Here are a few that come to mind. First, some potential candidates for the most pernicious fallacy of theory:
- Antitrust enforcers and economists know how to confidently predict welfare outcomes when assessing static v. dynamic efficiencies
- Optimal antitrust deterrence is either infinite (or error costs are zero) or zero
- Convergence is always and everywhere a good thing
- Market concentration is a good predictor of welfare outcomes
- We don’t need to worry about false positives if we can’t identify them in the litigated cases
Now, some fallacies of fact:
- Resale Price Maintenance (or other vertical agreements) has similar consequences to horizontal price-fixing in terms of consumer welfare (see, e.g. here)
- There is strong evidence supporting aggressive antitrust enforcement of single firm conduct generally
- There is no evidence to support aggressive cartel enforcement
- There is substantial empirical support for raising rivals’ cost theories of exclusive dealing, bundling, or other vertical contracting practices
- “Consumer welfare” means the same thing when invoked by US and EU enforcers as a description of the their policy objectives
Historically, the theoretical underpinnings of the positive relationship between concentration and price and been obliterated in economics but still play a significant role in the Merger Guidelines and antitrust policy in general. Its hard to beat the havoc created there. But the question of how to do antitrust enforcement when static and dynamic welfare effects must be weighed with some precision is one that is getting more and more important. Errors in that context also trigger concerns about innovation and economic growth and therefore warrant significant concern. Still, hard to beat concentration and price on this one.

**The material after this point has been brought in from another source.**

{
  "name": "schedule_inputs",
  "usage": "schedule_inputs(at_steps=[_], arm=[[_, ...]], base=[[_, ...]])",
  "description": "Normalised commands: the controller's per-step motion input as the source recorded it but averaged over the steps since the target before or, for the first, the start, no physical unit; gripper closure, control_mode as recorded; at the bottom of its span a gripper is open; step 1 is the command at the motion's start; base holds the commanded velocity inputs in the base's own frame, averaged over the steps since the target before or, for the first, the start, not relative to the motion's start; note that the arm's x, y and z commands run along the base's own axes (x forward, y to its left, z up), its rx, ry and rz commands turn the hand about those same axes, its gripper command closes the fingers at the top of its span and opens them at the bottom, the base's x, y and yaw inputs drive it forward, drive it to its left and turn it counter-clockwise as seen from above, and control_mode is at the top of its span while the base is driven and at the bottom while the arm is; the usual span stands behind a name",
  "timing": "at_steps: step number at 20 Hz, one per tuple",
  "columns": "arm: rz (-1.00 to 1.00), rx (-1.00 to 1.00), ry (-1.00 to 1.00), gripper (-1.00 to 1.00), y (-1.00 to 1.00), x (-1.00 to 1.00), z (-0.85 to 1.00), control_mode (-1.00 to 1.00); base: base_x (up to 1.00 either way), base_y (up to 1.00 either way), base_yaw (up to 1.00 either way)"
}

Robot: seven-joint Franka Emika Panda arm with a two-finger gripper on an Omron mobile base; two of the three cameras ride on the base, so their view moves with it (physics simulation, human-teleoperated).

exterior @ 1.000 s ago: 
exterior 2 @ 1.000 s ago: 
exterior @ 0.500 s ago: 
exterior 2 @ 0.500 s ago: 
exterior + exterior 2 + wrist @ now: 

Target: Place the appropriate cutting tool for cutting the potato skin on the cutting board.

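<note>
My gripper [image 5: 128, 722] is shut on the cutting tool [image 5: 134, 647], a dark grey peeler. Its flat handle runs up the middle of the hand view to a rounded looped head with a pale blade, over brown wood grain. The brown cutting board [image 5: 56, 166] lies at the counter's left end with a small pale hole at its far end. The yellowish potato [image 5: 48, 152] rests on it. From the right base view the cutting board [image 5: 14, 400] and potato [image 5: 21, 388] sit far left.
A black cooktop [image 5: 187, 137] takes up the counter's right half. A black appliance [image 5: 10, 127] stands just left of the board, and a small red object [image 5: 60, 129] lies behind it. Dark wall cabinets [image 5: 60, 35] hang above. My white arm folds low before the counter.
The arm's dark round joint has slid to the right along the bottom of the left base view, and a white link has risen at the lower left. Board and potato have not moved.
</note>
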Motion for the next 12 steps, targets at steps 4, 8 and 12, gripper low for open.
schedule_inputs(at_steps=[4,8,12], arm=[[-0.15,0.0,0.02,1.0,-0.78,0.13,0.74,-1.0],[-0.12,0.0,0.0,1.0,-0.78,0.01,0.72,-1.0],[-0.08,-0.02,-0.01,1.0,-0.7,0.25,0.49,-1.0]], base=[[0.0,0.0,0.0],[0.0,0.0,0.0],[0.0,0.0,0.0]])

On the fact side, I think the last two are the most problematic and produce the greatest obstacles to more sensible antitrust enforcement. Hard to pick just one. But I’d go with lack of empirical support for exclusionary theories of single firm conduct as the big winner with the superficial level of international discourse at the policy level about the objectives of antitrust policy, how to interpret facts in light of anticompetitive theories on both sides of the Atlantic, and the identifying the real meaning “consumer welfare” as a close second.